--- WHAT IS BEING ASKED ---
Which lines run from the one with "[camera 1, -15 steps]" through the end of the data? Retype them exactly, without pictures.

--- TASK INPUTS ---

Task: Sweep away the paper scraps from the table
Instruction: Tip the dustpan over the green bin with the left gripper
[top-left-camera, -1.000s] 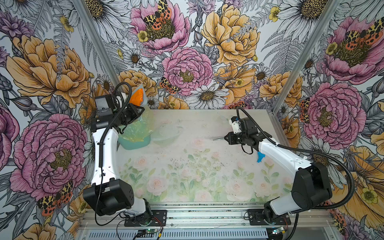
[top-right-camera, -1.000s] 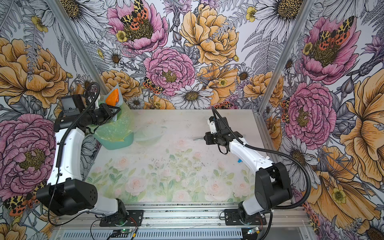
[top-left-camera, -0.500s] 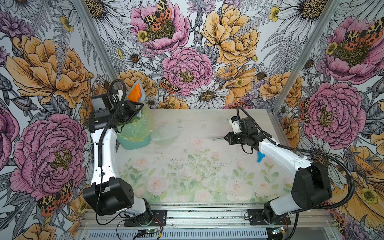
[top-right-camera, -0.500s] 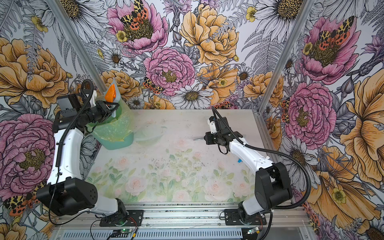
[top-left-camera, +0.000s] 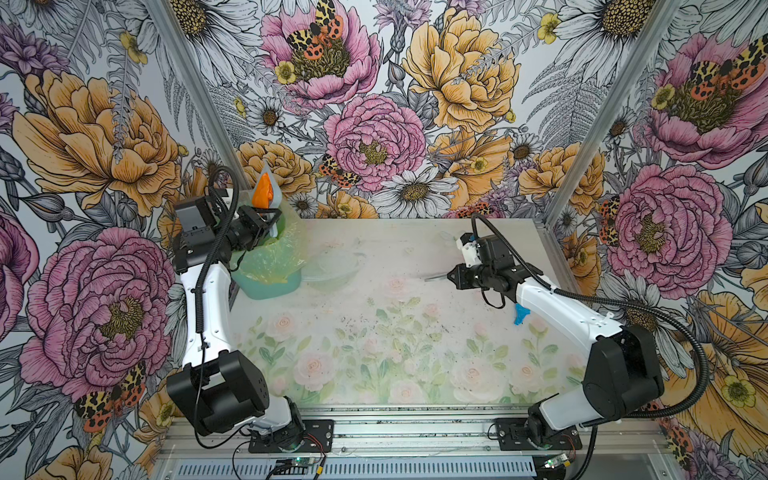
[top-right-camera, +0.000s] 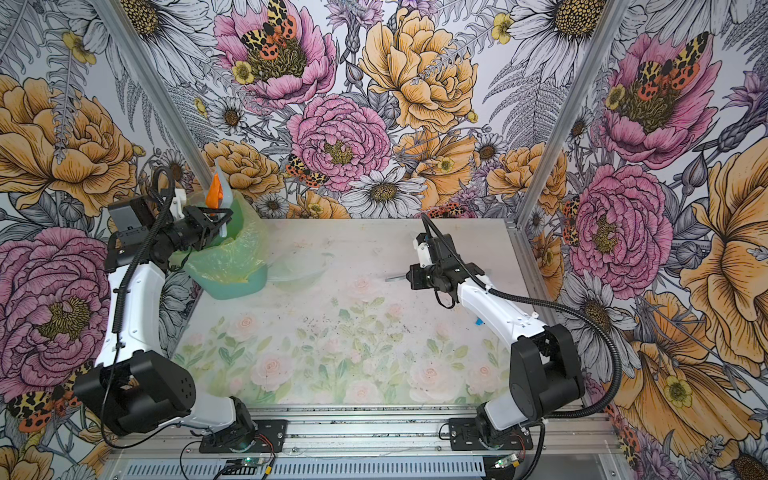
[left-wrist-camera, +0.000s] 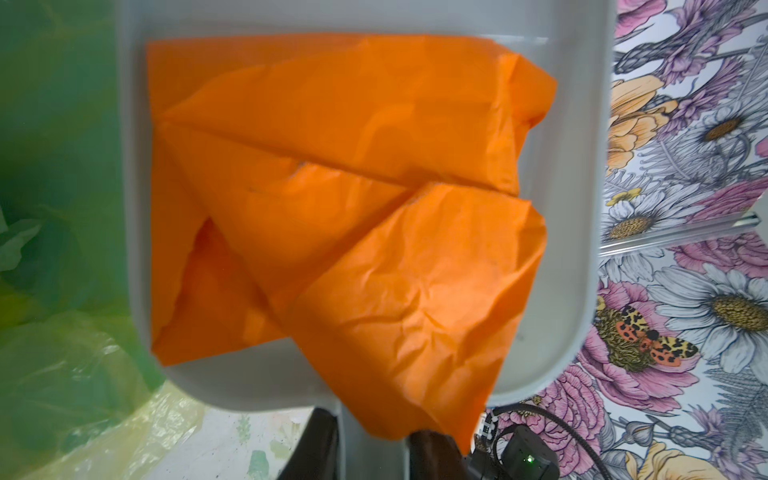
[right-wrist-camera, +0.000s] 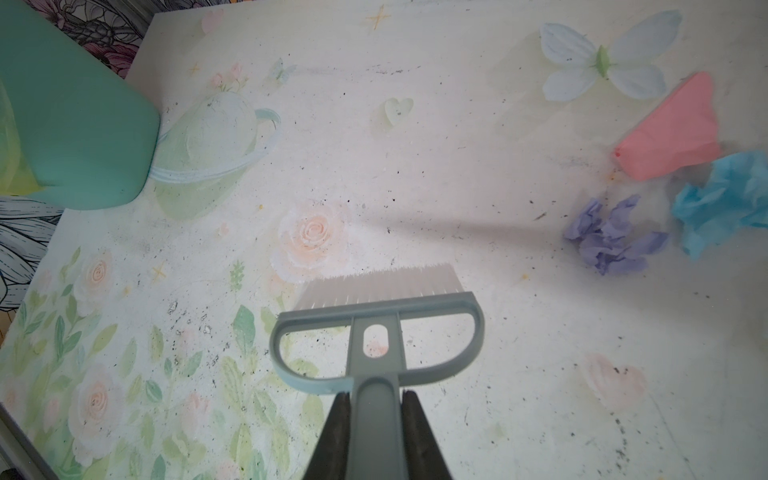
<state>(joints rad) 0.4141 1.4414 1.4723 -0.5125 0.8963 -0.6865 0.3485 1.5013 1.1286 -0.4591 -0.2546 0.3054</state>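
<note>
**Dustpan tipped over the bin, three scraps lying by the right arm**

The left gripper (top-left-camera: 266, 222) is clenched on the handle of the grey-blue plastic dustpan (left-wrist-camera: 552, 208). It holds the pan upright above the green plastic bin (top-left-camera: 266, 286), which has a yellow-green bag liner (top-left-camera: 274, 253). A creased orange paper scrap (left-wrist-camera: 353, 199) lies in the pan.

The right gripper (right-wrist-camera: 376, 415) grasps the grey hand brush with white bristles (right-wrist-camera: 415, 307), held out over the faded rose-print table (right-wrist-camera: 457, 166). A pink scrap (right-wrist-camera: 673, 133), a light blue scrap (right-wrist-camera: 723, 199) and a lilac scrap (right-wrist-camera: 611, 241) lie close together on it. In both top views the right arm hides them, apart from a bit of blue.
</note>
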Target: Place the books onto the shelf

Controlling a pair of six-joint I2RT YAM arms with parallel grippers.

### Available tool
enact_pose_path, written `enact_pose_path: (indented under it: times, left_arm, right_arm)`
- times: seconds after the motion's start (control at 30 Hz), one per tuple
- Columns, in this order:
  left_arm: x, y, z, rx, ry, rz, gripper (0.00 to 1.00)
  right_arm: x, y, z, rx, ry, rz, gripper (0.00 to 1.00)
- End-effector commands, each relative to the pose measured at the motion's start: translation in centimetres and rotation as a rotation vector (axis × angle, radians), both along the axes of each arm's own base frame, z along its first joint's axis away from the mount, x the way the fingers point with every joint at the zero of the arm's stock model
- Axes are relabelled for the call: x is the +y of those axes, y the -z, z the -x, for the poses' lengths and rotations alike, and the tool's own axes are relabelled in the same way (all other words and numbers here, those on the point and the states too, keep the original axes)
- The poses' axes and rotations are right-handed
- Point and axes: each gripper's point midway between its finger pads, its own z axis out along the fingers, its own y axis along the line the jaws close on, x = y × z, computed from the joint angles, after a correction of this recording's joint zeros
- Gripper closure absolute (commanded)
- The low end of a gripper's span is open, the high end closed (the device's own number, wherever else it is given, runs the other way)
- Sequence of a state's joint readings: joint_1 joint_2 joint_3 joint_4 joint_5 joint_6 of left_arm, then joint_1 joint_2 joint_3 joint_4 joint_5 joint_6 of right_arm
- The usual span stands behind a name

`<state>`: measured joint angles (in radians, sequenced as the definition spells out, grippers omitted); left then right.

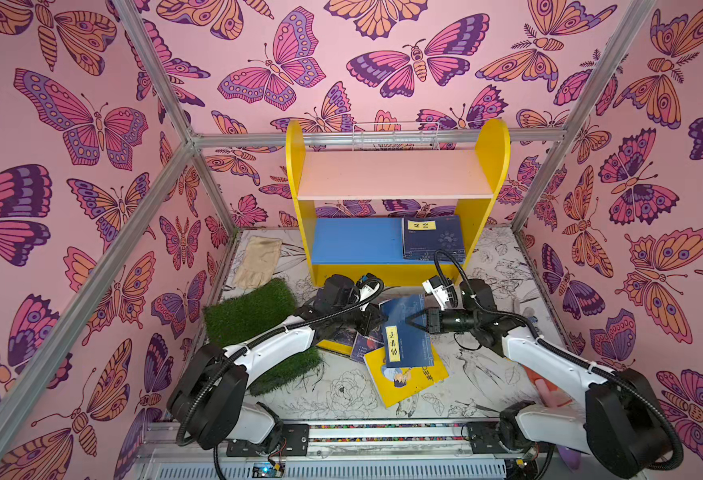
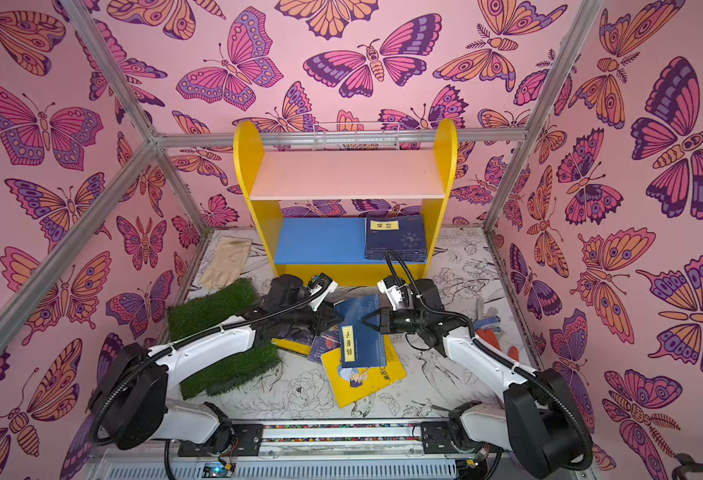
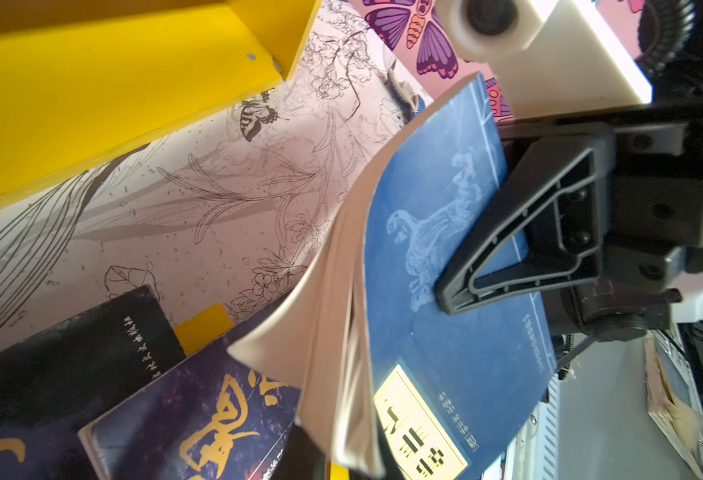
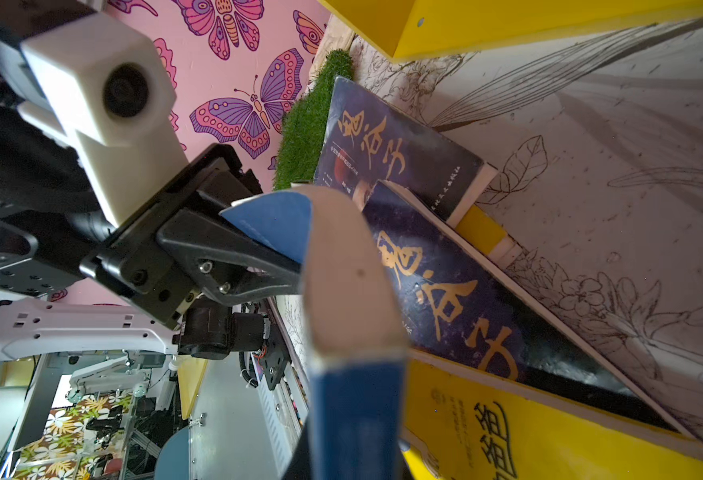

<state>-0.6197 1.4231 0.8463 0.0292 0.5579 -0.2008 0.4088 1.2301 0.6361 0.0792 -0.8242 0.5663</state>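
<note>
The blue book is clamped at one long edge by the right gripper. One finger is pressed flat on the cover and the other is hidden behind the pages. The book is held raised off the pile, with its pages bowed.

The left gripper is set at the opposite edge, where a corner of the cover is folded over. Whether that corner is pinched or already let go cannot be told.

Below the raised book, a yellow book and two dark books with gold characters are seen lying overlapped on the table. They lie near its middle, just in front of the shelf. A second yellow cover is seen partly beneath the dark ones.

On the shelf, a small stack of navy books is laid flat at the right end of the blue lower board. Nothing is seen on the rest of that board or on the pink upper board.

The task is judged to be partly done. A few books are shelved, one is in hand, and at least four are left on the table. The number in the stack cannot be read.
</note>
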Motion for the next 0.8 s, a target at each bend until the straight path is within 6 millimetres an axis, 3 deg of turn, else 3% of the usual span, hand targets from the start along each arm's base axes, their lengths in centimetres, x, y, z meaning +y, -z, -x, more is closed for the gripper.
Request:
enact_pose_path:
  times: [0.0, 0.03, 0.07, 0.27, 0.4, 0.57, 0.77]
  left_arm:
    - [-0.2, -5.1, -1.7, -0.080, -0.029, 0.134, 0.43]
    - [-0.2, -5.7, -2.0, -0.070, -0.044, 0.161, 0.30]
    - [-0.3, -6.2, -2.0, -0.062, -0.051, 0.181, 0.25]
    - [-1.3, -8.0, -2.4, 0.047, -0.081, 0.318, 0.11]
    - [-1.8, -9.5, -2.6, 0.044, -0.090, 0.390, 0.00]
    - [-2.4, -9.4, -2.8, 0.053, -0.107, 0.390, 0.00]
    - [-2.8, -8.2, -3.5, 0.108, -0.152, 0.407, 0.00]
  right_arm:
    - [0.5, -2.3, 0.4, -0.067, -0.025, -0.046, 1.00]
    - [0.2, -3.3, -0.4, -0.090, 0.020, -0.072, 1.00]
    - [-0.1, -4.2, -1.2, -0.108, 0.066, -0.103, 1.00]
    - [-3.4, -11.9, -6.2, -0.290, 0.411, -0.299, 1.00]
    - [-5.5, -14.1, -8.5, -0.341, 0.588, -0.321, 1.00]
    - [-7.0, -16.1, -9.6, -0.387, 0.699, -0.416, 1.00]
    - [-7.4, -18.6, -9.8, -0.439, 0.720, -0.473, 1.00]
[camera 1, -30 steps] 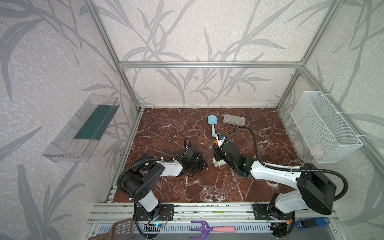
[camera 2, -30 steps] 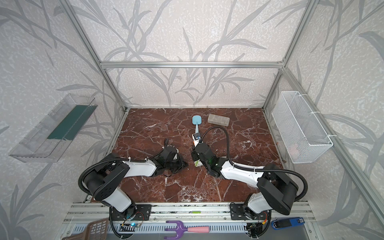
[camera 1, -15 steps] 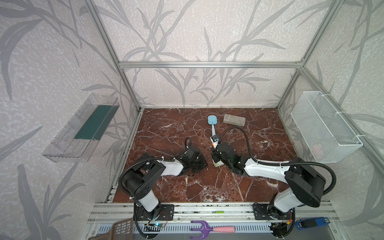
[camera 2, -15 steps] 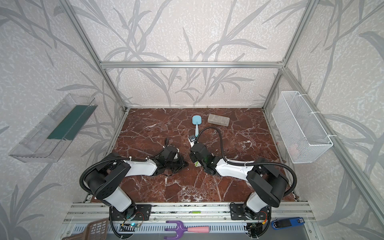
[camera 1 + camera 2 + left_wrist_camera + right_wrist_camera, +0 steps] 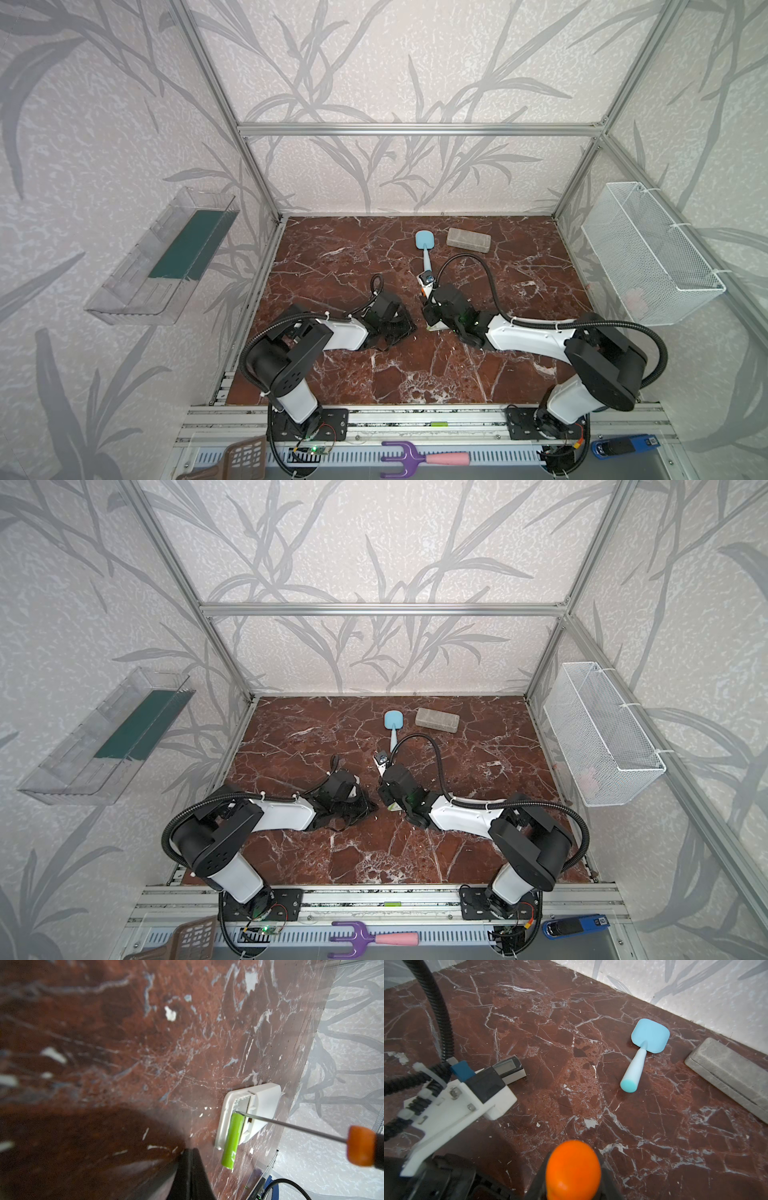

--- ANSWER AREA ---
[camera 1, -15 steps] 
[camera 2, -15 steps] 
[camera 1 + camera 2 + left_wrist_camera + right_wrist_camera, +0 steps] 

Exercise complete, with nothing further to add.